WHAT IS NEEDED: Word for word, retype the first line of the records and every following line through the one containing "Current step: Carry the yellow".

[Stored entries]
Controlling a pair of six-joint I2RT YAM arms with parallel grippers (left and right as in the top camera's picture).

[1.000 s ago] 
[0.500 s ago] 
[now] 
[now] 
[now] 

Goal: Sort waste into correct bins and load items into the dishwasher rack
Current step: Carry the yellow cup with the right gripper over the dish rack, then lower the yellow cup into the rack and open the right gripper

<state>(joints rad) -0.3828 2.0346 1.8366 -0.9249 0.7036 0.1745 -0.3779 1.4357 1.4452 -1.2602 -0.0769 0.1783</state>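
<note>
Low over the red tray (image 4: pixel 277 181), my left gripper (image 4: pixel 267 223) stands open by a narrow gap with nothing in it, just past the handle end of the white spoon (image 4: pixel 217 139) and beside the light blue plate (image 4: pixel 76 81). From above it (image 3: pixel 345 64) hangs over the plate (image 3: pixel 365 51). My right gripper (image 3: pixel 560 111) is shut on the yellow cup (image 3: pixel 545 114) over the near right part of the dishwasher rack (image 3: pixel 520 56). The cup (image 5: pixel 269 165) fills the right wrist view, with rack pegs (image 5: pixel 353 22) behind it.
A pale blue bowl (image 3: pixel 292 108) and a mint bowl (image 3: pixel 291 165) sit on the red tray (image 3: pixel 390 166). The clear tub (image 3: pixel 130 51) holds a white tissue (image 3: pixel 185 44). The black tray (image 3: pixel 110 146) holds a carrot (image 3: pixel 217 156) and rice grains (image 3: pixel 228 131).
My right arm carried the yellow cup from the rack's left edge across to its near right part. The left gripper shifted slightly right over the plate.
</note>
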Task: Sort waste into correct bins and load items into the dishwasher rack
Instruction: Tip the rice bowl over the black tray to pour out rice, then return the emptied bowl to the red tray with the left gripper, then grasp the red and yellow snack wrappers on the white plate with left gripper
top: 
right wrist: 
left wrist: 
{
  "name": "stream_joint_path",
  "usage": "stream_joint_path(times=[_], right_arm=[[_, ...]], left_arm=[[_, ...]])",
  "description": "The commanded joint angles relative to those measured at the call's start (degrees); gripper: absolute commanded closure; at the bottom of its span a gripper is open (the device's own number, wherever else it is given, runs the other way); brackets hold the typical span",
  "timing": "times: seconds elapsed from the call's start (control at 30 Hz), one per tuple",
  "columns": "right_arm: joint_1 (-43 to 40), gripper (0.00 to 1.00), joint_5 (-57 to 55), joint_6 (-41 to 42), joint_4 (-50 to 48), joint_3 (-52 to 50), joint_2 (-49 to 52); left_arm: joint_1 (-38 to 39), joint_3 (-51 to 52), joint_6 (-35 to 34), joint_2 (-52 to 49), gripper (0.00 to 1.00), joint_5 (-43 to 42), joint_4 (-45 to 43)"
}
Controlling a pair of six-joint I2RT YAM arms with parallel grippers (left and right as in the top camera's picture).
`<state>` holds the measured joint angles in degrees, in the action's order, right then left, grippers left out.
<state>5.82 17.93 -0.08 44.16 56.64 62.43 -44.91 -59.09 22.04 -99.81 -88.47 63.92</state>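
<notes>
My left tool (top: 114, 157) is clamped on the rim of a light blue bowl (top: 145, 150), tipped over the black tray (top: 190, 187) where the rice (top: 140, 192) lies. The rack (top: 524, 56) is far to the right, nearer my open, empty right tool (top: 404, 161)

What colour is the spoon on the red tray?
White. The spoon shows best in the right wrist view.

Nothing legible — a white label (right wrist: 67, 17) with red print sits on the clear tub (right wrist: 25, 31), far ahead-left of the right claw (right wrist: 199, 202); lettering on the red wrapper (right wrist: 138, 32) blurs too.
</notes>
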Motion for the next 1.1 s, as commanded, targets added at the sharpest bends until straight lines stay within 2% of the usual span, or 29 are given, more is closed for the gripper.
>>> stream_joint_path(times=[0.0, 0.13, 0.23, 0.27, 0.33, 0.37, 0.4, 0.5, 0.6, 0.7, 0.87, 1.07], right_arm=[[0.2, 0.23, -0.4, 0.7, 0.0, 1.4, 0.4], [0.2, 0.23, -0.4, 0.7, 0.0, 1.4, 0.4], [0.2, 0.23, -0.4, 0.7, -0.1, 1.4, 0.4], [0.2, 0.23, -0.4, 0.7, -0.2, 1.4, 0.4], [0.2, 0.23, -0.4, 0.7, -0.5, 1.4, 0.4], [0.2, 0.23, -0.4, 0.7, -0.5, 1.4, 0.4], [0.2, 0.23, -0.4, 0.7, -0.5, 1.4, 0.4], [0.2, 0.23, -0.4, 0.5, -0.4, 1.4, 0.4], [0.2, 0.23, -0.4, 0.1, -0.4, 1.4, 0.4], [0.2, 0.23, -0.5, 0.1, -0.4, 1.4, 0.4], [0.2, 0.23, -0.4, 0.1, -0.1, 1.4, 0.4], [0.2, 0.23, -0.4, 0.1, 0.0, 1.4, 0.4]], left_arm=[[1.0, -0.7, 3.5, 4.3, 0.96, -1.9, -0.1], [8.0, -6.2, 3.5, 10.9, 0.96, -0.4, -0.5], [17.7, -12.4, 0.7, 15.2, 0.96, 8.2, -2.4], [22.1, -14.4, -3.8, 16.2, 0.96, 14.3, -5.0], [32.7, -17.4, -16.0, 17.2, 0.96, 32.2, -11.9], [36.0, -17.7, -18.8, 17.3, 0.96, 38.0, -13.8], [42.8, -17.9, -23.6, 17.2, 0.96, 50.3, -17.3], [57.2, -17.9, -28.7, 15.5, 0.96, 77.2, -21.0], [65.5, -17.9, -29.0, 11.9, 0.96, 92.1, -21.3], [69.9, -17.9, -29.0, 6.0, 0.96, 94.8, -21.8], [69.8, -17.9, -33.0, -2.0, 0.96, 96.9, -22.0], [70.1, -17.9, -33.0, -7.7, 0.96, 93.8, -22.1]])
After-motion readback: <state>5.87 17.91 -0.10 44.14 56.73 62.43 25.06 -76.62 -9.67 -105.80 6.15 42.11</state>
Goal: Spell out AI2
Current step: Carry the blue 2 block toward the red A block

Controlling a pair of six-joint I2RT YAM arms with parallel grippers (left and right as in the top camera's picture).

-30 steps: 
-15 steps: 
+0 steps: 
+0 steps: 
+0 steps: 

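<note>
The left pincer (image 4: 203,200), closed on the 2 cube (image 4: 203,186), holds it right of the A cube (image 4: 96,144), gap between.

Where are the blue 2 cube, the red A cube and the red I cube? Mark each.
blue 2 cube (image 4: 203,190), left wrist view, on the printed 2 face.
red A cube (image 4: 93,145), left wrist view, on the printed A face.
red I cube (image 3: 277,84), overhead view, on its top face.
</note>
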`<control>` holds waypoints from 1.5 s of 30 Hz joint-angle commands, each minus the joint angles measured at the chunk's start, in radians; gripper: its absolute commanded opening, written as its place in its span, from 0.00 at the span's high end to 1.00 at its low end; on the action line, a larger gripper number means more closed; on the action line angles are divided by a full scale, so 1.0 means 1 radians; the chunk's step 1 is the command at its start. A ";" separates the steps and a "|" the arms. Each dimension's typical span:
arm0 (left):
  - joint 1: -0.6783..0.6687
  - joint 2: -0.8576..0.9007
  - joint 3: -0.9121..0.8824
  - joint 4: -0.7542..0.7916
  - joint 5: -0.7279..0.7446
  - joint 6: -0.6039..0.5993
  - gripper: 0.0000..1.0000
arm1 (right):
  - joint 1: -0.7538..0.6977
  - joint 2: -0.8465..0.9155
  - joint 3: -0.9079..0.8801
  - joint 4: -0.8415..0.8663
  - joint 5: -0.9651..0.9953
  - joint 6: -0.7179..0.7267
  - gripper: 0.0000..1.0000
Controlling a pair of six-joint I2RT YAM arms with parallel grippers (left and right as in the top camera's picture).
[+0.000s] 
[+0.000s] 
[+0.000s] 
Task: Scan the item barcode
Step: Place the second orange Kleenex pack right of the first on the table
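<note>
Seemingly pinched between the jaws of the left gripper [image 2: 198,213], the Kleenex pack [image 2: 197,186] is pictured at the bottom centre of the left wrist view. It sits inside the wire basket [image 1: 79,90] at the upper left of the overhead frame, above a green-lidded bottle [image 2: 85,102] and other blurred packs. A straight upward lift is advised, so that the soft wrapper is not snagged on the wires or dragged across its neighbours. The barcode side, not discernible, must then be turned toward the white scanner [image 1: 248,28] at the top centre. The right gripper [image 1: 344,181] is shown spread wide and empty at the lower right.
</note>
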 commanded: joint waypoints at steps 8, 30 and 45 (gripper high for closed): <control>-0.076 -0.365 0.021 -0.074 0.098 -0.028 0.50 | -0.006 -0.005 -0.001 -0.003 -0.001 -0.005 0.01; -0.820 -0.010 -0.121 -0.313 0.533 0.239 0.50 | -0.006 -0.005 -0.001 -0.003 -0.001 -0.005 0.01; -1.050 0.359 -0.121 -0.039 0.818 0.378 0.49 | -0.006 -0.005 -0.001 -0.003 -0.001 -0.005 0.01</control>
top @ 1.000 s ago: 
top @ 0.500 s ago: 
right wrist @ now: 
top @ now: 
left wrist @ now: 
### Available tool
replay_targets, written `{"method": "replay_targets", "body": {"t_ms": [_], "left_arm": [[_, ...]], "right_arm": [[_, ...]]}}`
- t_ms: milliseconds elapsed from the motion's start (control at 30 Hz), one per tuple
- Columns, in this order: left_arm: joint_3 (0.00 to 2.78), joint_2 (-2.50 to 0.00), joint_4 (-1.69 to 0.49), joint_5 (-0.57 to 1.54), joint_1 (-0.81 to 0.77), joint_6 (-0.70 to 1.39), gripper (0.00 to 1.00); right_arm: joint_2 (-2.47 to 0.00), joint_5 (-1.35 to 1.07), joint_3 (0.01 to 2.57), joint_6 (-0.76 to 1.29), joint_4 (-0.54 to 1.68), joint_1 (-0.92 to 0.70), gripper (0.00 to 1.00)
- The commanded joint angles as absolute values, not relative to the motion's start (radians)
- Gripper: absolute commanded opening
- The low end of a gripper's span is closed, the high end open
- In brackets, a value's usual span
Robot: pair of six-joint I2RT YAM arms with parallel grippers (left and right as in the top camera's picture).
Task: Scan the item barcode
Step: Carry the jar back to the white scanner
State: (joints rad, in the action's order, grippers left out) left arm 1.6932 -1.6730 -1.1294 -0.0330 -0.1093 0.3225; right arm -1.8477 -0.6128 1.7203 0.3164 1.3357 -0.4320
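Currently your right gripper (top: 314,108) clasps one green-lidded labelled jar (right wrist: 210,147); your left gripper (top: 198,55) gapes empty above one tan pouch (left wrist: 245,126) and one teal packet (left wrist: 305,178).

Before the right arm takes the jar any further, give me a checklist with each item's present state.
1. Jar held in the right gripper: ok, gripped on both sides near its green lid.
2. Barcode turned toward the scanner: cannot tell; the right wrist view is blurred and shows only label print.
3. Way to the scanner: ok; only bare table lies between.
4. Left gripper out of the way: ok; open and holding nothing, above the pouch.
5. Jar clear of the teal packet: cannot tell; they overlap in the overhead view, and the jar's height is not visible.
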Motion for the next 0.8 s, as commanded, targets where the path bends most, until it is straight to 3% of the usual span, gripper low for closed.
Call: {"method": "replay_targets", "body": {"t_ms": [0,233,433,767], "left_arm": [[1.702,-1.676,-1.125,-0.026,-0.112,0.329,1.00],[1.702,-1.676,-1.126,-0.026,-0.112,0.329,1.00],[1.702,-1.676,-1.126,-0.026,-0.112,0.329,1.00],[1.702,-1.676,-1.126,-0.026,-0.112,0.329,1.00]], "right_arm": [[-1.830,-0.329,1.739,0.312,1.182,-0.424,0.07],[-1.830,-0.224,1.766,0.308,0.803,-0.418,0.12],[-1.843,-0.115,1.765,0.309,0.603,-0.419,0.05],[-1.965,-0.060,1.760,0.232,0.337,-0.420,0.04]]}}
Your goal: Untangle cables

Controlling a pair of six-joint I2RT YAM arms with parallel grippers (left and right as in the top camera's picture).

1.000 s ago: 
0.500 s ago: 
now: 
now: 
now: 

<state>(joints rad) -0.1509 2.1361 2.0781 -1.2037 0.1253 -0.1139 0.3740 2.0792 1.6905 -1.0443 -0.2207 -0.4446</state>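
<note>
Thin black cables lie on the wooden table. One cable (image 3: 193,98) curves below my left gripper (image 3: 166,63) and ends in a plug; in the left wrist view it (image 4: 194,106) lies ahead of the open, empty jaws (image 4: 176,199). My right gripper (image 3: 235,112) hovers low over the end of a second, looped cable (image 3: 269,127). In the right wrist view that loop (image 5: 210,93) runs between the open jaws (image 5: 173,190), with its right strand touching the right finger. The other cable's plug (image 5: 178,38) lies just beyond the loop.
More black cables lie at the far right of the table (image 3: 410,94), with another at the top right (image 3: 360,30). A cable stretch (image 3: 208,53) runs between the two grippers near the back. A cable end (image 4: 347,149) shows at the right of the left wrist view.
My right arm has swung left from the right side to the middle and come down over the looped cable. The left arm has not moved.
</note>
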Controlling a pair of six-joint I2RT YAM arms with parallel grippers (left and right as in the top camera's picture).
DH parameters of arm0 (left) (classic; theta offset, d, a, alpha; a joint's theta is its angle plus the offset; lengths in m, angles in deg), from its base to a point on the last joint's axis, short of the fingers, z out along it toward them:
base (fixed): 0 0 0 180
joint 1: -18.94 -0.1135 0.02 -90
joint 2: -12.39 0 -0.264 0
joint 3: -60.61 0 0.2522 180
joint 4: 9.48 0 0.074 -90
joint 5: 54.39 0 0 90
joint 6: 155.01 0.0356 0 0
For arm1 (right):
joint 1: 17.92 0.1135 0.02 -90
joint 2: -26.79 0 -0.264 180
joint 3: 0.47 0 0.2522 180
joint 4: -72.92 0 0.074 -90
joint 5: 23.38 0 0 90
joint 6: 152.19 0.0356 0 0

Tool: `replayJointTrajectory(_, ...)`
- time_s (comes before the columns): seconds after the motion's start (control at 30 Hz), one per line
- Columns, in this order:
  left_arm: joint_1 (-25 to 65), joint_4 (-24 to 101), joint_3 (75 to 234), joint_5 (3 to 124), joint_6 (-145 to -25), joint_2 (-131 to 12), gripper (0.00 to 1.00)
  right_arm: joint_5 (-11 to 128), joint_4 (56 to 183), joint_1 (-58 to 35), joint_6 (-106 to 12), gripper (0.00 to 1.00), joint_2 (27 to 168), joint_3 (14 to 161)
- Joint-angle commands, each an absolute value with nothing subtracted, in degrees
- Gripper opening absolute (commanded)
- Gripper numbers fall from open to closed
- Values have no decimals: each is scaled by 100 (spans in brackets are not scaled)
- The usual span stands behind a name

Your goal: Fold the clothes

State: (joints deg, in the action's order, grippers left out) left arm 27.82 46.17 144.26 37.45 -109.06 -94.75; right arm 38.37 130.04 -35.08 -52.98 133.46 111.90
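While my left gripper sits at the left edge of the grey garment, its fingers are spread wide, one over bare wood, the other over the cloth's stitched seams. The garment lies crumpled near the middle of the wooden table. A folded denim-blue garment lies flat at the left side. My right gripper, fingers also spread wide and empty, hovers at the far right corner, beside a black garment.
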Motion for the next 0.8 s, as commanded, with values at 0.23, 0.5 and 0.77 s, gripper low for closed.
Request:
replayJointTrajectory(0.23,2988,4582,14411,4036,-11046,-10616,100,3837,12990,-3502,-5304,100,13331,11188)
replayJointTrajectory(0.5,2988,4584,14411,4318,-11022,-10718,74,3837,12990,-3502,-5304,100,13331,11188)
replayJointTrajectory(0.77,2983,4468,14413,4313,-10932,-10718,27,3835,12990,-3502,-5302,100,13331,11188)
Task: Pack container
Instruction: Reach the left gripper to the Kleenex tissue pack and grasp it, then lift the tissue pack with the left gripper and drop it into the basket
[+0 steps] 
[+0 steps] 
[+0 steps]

SOLUTION BELOW:
Controlling a pair of six-joint I2RT YAM arms with parallel grippers (left and right as in the top camera's picture).

[1.000 s ago] 
[0.500 s ago] 
[now] 
[now] 
[now] 

Goal: Sort waste into correct bins and load items into the dishwasher rack
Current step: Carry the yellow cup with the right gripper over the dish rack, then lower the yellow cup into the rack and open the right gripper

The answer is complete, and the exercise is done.